Two authors independently assessed the quality of the studies included in the review using the Oxford Levels of Evidence criteria [47]. The level of evidence (I–V) was assessed for each article according to published criteria. The Assessment of Multiple Systematic Reviews (AMSTAR) instrument was used as an additional methodological quality tool, providing a measure of reliability, validity, and responsibility. The AMSTAR tool consisted of 11 components [38], and each component had four different answers, i.e., 1 point for “yes,” 0 point for “no,” “cannot answer,” or “not applicable.”

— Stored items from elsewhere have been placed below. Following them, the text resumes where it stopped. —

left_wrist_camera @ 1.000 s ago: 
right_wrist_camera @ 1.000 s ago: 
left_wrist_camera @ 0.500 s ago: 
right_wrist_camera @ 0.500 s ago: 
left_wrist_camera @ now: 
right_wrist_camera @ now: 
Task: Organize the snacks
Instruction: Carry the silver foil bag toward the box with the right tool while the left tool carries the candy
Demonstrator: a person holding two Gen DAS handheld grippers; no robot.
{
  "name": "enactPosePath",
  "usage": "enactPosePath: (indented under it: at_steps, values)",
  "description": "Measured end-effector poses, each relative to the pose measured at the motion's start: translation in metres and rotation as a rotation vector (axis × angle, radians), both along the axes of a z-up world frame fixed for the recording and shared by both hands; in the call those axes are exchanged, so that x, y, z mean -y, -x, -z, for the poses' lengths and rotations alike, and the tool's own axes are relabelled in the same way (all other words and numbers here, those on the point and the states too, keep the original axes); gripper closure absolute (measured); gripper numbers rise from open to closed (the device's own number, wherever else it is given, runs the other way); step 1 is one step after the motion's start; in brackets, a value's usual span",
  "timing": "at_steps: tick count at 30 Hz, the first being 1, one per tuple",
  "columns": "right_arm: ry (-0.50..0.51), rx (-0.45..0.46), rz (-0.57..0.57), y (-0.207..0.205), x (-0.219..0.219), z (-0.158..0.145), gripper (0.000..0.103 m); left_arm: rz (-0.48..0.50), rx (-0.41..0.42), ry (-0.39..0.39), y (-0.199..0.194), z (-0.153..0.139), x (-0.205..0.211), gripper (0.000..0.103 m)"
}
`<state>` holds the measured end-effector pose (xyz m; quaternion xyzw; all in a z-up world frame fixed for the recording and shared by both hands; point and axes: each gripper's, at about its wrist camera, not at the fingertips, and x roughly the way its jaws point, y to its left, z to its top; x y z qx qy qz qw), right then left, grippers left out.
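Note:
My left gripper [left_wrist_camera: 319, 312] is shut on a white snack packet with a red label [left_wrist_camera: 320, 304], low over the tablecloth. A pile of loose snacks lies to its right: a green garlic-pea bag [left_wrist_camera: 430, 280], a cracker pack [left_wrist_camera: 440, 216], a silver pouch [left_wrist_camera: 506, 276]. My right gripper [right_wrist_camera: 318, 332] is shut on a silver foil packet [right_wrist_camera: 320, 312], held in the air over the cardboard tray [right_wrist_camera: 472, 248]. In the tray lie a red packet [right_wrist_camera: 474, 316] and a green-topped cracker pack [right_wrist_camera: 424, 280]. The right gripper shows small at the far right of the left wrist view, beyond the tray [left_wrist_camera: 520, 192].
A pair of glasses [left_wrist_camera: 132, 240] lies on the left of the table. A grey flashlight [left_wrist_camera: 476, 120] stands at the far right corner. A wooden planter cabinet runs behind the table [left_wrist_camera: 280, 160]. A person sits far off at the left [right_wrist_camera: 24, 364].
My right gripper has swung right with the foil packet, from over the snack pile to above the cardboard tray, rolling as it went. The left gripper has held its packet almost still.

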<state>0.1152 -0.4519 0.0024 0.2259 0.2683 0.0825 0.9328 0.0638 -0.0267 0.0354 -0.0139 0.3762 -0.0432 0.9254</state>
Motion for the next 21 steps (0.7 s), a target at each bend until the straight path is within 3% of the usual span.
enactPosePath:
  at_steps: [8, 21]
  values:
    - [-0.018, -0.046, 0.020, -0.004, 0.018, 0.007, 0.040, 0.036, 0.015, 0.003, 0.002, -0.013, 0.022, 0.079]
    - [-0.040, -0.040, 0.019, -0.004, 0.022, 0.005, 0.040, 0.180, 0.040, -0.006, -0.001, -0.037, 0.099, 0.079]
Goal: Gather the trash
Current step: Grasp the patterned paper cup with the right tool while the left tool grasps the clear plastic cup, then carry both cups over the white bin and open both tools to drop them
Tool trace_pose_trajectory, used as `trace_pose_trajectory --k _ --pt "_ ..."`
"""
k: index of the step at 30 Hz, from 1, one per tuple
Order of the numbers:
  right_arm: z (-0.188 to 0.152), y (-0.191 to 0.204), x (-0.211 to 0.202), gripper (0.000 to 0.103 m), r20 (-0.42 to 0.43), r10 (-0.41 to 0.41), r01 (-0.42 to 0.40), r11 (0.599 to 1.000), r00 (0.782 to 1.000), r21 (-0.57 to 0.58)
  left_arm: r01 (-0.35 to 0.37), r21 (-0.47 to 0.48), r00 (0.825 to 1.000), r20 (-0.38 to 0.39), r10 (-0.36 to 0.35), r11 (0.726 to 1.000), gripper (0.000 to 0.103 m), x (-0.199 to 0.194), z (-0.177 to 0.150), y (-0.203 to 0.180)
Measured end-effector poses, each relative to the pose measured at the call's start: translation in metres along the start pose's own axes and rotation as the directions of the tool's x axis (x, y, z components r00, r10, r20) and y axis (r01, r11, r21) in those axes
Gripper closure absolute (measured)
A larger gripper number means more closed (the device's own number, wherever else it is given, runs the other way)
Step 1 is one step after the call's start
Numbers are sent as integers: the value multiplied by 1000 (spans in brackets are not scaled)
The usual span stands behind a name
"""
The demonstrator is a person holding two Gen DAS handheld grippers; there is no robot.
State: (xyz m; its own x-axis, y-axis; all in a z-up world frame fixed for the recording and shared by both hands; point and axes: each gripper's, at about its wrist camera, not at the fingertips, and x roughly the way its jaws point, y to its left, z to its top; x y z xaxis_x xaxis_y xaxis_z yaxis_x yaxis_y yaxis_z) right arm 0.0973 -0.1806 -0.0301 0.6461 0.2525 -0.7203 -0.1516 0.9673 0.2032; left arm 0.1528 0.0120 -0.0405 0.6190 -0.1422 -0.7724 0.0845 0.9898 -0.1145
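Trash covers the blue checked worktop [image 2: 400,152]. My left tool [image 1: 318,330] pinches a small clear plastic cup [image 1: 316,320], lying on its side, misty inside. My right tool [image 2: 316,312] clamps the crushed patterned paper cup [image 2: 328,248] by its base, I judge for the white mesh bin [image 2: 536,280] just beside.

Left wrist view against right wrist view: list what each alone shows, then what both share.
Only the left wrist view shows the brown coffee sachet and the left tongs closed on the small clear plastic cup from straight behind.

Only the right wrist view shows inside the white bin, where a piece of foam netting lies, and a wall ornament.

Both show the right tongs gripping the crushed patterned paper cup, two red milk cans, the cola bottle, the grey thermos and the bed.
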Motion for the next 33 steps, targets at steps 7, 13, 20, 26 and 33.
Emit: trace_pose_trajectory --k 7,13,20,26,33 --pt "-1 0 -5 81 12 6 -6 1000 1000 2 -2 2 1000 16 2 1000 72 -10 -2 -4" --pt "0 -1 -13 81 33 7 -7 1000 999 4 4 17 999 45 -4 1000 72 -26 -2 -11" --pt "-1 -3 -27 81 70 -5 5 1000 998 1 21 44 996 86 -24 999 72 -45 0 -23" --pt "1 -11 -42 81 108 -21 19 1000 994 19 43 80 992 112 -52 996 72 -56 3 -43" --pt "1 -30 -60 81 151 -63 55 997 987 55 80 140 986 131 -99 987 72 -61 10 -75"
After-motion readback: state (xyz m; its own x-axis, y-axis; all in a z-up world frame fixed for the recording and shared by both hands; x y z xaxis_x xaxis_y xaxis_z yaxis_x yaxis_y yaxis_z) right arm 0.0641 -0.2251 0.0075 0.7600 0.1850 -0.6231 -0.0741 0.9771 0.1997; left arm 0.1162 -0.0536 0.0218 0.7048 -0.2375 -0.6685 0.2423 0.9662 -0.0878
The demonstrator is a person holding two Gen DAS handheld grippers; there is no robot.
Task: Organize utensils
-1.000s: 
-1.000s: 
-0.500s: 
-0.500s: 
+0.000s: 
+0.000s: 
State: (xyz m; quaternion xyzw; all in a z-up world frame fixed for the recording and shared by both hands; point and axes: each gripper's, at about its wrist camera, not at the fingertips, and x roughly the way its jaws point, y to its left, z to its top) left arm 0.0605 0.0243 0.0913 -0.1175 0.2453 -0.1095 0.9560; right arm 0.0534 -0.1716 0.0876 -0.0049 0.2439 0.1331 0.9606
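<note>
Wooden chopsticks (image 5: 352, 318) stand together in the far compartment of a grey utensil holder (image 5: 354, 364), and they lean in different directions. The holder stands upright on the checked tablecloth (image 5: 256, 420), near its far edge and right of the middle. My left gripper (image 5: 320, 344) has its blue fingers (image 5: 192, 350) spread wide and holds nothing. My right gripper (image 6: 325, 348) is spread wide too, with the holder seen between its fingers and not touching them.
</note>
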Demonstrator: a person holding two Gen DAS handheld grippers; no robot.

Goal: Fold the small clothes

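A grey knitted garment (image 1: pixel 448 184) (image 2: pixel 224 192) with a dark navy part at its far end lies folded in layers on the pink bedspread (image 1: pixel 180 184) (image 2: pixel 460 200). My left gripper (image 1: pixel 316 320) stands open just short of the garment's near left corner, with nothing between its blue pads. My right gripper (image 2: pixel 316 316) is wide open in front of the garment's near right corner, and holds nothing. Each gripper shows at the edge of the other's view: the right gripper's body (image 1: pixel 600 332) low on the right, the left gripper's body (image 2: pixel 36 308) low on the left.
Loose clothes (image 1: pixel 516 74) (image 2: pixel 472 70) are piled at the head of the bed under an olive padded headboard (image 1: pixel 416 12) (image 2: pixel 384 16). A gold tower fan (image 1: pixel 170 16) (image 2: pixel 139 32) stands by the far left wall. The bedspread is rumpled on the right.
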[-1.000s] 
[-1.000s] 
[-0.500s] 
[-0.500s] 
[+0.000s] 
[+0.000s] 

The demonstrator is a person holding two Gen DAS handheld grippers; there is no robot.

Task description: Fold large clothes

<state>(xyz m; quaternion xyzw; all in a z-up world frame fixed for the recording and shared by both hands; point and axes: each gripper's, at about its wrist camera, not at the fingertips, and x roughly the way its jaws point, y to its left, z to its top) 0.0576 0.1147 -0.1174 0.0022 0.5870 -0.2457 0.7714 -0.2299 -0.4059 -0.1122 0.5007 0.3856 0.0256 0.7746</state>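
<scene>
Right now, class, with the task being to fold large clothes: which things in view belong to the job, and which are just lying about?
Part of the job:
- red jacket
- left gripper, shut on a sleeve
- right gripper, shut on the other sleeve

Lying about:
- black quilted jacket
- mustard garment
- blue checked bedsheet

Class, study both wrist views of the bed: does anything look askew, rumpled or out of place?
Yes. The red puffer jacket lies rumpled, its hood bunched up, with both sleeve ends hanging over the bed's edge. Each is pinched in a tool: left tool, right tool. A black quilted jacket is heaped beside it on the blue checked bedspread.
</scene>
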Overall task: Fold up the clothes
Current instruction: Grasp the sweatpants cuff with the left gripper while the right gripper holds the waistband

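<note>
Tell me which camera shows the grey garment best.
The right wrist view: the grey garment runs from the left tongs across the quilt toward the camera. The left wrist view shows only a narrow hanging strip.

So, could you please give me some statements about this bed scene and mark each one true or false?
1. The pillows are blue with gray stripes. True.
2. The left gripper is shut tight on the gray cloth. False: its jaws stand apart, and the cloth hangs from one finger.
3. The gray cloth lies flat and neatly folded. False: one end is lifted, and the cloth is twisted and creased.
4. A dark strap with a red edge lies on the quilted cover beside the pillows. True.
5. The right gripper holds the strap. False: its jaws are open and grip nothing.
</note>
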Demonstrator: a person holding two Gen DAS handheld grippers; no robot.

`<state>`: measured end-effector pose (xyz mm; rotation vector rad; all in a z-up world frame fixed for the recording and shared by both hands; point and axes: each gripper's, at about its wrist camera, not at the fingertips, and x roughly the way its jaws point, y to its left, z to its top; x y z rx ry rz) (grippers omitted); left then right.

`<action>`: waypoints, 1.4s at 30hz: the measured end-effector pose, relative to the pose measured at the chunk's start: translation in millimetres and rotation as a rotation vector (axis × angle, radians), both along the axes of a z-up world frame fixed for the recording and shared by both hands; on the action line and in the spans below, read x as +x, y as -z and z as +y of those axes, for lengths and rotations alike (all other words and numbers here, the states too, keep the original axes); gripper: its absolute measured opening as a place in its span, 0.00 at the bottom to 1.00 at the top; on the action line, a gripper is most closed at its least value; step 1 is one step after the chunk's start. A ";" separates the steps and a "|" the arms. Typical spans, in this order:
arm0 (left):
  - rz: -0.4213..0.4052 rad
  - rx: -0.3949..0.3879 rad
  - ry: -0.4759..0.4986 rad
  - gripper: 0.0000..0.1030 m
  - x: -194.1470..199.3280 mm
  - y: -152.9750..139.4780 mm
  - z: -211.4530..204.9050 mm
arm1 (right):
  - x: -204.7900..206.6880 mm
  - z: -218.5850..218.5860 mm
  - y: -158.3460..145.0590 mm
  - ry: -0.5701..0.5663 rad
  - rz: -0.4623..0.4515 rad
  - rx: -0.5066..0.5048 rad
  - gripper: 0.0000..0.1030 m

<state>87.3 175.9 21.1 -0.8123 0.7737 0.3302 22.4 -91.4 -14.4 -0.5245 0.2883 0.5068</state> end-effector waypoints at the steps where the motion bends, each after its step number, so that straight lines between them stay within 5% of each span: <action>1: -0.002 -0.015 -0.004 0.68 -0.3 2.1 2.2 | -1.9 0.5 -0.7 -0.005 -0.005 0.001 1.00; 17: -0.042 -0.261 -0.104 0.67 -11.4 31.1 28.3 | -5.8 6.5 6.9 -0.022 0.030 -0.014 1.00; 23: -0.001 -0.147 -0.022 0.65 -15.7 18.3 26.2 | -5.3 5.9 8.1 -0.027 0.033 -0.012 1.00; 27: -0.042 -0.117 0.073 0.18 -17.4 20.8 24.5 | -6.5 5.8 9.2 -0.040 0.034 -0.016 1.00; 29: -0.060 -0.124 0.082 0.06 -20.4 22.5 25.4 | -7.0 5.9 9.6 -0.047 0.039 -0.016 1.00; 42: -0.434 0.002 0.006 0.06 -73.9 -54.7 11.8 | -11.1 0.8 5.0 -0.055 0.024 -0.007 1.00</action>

Description of included studies and quality assessment

From the systematic search, a total of 578 references were identified. Of these, 493 were excluded because they were not relevant to this review after screening the title and abstract, and 41 were excluded because they involved duplication or did not meet the study type criteria. On evaluating the full text of the remaining 44 references, 31 were excluded because they lacked the required details or had less than 3 years of follow-up. Finally, 13 references were evaluated in detail using the search strategy summarized in Fig. 1. Of the 13 articles, eight were prospective studies, five were retrospective cohort studies, and three of the articles compared TDR with fusion with at least 3 years of follow-up. According to the Oxford Levels of Evidence quality assessment criteria of the included studies, three studies were evaluated as level I, five studies were at level II, and five studies were at level III. The AMSTAR score was 6 points for the 11 questions (Table 1), which is considered medium quality.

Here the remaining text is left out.